Beam divergence of an electromagnetic beam is defined as a measure of increase in laser beam diameter or radius with respect to the distance from an antenna aperture or optical aperture through which the beam emerges.
The beam divergence is directly proportional to the beam size at aperture. The divergence can be reduced by increasing the beam size at the aperture and vice versa.
Low beam divergence is critical for free-space or pointing optical communications. Beams with small divergence or constant beam radius for certain propagation distances are called collimated beams.
When a beam has considerably larger beam divergence, it is said to have a poor beam quality. Beam divergence is usually measured by measuring the beam caustic, i.e. radius of the beam at various points, using a beam profiler.
Like other electromagnetic beams, lasers undergo divergence that is measured in degrees or milliradians.

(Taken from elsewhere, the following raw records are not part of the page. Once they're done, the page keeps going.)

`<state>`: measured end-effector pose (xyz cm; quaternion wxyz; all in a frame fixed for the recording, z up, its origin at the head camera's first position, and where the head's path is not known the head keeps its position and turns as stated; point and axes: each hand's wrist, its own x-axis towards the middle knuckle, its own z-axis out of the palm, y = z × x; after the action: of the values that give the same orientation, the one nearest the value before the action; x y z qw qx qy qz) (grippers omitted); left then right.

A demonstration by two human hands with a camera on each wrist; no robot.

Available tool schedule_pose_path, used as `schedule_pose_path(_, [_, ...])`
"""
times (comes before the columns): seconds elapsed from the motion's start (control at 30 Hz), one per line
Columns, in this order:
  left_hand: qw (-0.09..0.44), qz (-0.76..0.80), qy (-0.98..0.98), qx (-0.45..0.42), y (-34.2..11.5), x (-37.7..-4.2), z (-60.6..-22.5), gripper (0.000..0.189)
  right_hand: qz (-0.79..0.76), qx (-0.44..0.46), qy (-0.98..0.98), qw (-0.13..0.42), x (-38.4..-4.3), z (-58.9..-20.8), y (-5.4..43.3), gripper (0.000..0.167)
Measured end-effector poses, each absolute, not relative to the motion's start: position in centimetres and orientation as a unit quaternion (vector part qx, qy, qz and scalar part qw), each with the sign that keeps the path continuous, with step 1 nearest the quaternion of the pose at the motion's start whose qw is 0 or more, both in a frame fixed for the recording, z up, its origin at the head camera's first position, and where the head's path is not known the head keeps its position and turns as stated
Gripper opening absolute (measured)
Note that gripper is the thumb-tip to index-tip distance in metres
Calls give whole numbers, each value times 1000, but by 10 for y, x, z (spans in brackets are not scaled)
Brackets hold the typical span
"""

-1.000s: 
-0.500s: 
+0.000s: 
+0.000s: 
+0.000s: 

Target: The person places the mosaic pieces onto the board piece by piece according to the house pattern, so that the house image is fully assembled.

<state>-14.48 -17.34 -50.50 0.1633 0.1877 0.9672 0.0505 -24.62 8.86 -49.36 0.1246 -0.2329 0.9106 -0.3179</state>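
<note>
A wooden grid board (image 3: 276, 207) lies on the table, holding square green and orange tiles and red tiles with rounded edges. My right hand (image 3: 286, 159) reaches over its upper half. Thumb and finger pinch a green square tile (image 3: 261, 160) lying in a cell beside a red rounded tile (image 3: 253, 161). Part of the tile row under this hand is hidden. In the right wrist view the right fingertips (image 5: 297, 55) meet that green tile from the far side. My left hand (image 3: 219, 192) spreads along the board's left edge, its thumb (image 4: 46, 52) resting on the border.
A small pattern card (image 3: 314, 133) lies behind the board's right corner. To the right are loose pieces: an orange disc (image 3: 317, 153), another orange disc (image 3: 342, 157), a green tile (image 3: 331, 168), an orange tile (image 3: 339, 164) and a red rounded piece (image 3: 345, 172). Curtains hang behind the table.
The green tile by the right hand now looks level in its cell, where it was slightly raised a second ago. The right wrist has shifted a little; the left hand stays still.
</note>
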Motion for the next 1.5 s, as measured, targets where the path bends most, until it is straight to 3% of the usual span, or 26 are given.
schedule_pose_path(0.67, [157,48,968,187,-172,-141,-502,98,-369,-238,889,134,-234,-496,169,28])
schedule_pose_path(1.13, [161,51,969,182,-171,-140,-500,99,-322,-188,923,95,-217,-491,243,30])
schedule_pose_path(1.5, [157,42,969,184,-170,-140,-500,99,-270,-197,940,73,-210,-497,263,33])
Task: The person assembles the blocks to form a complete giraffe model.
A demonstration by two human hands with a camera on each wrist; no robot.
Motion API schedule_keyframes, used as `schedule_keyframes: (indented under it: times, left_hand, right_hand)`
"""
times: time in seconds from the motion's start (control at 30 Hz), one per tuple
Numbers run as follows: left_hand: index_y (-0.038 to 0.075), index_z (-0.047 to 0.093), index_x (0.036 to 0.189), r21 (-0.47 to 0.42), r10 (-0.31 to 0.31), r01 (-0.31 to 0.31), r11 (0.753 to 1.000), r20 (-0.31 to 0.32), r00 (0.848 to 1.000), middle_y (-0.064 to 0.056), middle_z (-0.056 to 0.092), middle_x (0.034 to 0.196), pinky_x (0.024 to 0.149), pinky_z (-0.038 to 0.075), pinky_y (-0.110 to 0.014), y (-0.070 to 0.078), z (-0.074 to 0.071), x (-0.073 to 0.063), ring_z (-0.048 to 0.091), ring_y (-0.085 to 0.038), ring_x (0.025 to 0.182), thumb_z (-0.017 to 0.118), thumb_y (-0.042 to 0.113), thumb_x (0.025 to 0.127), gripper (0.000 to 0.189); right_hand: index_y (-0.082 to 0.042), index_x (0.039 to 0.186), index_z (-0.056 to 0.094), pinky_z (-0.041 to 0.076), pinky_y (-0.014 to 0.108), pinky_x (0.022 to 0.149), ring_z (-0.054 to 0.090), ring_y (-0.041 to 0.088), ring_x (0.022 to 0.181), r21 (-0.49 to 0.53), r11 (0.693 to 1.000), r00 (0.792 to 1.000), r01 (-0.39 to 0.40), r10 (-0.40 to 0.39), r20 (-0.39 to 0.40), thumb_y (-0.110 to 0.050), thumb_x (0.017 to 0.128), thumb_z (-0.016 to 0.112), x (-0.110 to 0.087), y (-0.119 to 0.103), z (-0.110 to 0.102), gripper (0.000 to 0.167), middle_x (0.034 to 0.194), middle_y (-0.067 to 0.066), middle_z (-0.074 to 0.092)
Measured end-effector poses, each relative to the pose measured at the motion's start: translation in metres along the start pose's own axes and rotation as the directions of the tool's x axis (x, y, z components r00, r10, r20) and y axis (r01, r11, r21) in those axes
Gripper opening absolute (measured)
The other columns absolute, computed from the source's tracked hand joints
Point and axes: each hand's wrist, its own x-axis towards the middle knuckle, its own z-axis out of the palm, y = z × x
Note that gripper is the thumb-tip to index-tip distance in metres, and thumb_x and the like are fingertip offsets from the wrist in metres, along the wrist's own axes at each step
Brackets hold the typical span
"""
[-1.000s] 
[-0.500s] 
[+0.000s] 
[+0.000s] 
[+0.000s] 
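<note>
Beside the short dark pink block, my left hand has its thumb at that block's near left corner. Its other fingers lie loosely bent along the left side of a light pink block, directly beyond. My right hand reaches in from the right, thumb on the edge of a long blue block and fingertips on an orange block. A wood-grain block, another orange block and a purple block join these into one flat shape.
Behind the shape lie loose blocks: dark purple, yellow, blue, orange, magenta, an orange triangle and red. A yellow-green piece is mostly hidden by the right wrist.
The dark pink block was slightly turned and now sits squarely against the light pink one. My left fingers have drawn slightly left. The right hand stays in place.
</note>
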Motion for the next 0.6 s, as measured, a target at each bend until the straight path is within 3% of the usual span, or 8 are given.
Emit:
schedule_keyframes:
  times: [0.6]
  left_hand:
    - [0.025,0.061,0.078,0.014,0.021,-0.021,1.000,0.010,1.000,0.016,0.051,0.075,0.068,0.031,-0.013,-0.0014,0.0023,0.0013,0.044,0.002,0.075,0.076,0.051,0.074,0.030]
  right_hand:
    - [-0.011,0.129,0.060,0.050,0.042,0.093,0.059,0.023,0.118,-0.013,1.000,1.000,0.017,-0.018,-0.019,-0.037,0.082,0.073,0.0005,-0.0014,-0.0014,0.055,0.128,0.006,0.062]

The divergence of a laser beam is directly proportional to laser wavelength and inversely proportional to the diameter of the laser beam. The divergence of good-quality laser beams is usually designed using Gaussian beams. Gaussian laser beams are said to be limited by diffraction when their radial beam divergence “θ” is given by,
θ = λ/πω
where λ is the wavelength of laser and ω is the radius of laser beam at a narrow point, which is also referred to as the beam waist.
Beam divergence can also be derived using the complex amplitude form of the beam in a single plane, which is obtained using a Shack-Hartmann wavefront sensor.